Exercise directions -> Go to the line holding "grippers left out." in the entries below and write out exactly every line down to and including the line holding "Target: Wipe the".

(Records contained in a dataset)
──────────

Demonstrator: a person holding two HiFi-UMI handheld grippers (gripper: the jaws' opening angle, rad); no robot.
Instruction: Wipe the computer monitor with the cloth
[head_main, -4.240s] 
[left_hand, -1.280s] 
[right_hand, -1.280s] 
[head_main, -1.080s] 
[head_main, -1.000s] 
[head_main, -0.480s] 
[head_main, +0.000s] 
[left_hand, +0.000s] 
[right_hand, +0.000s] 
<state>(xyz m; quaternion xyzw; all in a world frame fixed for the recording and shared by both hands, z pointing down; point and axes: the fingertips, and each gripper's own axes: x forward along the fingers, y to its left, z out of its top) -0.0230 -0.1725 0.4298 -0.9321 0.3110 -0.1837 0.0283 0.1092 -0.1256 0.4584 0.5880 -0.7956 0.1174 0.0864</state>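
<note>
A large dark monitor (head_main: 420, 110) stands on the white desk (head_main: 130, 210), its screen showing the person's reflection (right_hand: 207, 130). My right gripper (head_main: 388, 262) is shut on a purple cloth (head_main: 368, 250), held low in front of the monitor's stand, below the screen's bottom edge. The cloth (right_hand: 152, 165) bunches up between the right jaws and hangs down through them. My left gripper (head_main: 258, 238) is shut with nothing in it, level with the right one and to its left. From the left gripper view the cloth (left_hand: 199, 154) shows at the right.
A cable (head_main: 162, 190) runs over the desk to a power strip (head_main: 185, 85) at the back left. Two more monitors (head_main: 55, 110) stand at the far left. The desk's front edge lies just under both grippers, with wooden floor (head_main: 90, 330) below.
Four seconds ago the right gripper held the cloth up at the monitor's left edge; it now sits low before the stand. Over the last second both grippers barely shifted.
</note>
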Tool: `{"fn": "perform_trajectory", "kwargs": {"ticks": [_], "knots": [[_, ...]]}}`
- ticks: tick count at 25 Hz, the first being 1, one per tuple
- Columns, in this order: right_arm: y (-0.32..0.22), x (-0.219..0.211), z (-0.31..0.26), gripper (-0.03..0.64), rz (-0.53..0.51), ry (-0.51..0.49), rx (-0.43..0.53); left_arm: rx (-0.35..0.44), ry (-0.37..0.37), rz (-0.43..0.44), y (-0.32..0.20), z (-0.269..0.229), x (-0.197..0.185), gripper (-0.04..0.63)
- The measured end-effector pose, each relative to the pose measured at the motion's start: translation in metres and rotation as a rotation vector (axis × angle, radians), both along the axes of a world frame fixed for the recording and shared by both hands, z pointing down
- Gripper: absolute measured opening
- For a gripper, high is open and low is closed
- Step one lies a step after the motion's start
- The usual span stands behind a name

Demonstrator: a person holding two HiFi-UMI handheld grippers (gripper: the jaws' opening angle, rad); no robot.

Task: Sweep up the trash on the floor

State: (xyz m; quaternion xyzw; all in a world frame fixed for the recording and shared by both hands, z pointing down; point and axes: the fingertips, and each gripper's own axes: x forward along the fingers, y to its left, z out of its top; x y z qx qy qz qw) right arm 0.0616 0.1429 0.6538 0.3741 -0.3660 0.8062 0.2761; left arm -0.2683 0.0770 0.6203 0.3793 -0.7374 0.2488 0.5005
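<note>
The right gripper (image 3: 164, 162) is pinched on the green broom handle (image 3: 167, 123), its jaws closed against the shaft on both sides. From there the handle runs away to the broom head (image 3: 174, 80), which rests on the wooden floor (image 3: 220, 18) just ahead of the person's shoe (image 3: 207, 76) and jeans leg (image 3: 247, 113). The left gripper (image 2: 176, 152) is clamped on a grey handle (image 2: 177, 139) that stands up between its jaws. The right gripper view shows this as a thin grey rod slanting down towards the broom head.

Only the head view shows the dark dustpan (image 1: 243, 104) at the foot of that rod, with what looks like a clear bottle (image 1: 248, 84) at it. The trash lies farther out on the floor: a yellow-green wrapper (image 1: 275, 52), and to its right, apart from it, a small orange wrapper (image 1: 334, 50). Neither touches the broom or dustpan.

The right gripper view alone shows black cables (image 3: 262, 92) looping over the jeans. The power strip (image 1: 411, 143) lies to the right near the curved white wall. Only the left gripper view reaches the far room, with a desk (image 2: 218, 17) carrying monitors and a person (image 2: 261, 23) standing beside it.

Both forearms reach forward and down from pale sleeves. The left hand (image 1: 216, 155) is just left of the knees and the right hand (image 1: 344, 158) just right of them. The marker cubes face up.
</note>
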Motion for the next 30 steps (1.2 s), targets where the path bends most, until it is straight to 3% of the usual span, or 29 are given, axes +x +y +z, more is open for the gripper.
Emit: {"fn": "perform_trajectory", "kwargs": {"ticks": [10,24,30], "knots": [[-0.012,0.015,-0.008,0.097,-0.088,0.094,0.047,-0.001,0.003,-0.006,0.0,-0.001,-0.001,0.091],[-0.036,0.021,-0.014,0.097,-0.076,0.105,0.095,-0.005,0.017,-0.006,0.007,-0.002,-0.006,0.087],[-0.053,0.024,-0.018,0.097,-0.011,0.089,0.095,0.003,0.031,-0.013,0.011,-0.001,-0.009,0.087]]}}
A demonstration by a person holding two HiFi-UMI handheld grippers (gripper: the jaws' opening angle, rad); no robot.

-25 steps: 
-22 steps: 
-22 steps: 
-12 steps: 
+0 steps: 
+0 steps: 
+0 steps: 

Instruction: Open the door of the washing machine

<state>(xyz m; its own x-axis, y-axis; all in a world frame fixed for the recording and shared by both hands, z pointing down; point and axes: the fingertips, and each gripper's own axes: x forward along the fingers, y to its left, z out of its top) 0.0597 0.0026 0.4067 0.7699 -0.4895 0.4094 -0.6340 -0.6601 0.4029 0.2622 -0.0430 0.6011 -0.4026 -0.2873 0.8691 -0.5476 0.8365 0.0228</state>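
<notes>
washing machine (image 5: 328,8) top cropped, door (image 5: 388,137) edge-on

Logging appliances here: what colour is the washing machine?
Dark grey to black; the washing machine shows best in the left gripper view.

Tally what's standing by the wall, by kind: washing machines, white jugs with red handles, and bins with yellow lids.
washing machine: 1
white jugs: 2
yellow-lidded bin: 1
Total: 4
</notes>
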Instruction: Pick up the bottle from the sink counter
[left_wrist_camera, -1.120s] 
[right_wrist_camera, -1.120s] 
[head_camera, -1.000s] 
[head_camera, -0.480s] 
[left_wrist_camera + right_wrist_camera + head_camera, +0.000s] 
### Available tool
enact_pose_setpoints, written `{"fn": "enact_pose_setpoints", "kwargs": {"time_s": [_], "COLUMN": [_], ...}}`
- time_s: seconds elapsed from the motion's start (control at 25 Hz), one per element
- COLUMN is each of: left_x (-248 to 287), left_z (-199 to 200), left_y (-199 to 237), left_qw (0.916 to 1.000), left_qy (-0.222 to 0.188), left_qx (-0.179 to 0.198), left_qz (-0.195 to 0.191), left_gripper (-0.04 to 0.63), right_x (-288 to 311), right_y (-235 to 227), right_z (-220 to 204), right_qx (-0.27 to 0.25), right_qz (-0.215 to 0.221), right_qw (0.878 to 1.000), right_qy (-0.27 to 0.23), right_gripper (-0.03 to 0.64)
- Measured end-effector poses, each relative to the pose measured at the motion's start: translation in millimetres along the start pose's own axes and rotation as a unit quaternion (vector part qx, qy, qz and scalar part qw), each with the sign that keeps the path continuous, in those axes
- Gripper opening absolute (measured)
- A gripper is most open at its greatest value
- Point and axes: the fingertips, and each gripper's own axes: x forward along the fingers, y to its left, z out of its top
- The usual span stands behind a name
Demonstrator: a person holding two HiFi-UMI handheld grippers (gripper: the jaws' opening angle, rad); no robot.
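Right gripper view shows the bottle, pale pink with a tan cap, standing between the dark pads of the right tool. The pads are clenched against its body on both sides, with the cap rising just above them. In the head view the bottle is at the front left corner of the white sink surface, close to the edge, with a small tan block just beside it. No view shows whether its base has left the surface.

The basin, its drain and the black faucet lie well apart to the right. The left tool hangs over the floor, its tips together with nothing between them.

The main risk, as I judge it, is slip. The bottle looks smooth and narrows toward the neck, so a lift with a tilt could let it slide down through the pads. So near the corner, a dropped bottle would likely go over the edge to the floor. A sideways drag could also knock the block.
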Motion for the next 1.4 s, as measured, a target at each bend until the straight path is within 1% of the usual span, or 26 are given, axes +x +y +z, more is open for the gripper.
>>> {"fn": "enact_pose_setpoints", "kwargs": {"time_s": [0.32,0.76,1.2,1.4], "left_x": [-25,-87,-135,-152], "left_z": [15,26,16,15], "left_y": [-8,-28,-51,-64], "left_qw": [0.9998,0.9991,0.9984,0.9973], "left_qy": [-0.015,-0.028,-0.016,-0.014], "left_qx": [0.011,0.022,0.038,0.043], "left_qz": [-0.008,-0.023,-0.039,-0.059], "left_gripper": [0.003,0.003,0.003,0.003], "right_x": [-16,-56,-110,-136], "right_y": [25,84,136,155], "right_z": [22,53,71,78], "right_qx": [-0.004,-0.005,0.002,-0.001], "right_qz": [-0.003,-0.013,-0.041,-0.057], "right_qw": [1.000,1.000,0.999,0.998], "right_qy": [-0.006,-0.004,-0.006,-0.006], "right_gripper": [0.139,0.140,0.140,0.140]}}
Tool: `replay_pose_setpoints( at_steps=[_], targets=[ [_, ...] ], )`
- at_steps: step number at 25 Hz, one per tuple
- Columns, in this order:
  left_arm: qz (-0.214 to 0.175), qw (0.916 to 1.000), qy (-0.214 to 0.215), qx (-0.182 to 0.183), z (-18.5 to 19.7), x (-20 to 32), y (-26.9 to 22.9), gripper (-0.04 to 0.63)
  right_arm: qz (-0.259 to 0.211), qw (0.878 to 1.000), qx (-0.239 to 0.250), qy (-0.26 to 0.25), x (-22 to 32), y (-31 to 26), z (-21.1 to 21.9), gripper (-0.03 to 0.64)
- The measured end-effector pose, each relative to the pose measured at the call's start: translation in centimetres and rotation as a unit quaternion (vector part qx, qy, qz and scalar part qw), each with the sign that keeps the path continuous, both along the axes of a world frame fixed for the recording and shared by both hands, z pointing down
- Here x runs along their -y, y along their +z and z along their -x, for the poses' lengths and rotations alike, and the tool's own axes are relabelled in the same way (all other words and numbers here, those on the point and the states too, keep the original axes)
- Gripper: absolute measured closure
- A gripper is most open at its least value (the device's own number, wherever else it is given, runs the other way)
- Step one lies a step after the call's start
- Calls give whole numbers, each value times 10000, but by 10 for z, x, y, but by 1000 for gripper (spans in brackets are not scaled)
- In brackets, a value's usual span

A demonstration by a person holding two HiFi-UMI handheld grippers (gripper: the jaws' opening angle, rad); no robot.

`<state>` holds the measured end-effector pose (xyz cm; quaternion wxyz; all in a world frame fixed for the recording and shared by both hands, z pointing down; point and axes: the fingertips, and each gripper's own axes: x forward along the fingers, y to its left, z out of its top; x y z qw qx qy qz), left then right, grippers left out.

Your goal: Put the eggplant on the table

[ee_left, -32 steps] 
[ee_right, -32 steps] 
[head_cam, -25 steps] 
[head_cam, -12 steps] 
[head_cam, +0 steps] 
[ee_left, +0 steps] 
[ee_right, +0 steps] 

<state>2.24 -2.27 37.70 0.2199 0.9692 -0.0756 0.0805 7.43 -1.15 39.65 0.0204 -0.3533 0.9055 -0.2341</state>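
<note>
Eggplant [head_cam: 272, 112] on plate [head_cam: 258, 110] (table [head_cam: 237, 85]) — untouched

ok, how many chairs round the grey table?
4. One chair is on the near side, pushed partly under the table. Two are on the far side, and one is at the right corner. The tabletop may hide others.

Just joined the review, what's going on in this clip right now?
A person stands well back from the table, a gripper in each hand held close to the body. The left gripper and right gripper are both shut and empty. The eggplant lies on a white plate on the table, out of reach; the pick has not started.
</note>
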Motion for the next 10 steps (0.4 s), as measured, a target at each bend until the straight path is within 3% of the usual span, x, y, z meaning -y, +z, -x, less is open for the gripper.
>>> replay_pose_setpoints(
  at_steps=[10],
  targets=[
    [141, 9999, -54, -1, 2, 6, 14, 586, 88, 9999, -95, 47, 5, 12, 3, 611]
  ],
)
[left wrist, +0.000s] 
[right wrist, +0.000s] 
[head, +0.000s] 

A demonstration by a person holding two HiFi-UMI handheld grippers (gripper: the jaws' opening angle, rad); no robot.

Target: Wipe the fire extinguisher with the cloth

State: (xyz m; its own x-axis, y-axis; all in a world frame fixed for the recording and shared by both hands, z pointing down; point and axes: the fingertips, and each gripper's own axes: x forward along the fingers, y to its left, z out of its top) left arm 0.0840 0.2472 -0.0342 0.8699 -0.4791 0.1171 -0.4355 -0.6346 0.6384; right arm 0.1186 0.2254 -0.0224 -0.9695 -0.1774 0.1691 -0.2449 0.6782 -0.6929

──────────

Problem solution ->
`<state>` holds the measured end-effector pose (xyz cm; quaternion wxyz; all in a world frame fixed for the recording and shared by both hands, z pointing down; point and axes: the fingertips, and each gripper's own axes: x forward along the fingers, y to its left, z out of its top; x y z qw qx qy qz), left then right, grippers left out.

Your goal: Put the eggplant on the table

[ee_left, -32 steps] 
[ee_right, -32 steps] 
[head_cam, -25 steps] 
[head_cam, -12 steps] 
[head_cam, +0 steps] 
[ee_left, +0 steps] 
[ee_right, +0 steps] 

<state>2.24 -2.27 37.70 0.2199 0.9692 -0.0756 0.0805 7.43 -1.15 39.65 0.0204 -0.3533 0.9055 -0.2341</state>
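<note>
Eggplant [head_cam: 272, 112] on plate [head_cam: 258, 110] (table [head_cam: 237, 85]) — untouched

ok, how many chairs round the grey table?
4. One chair is on the near side, pushed partly under the table. Two are on the far side, and one is at the right corner. The tabletop may hide others.

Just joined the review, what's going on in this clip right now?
A person stands well back from the table, a gripper in each hand held close to the body. The left gripper and right gripper are both shut and empty. The eggplant lies on a white plate on the table, out of reach; the pick has not started.
</note>
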Motion for the next 10 steps (0.4 s), as measured, a target at each bend until the straight path is within 3% of the usual span, x, y, z meaning -y, +z, -x, less is open for the gripper.
>>> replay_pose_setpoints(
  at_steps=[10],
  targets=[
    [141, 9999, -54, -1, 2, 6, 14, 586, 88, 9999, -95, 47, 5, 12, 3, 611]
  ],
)
[left wrist, +0.000s] 
[right wrist, +0.000s] 
[head, +0.000s] 

A demonstration by a person holding two HiFi-UMI handheld grippers (gripper: the jaws' opening angle, rad); no robot.

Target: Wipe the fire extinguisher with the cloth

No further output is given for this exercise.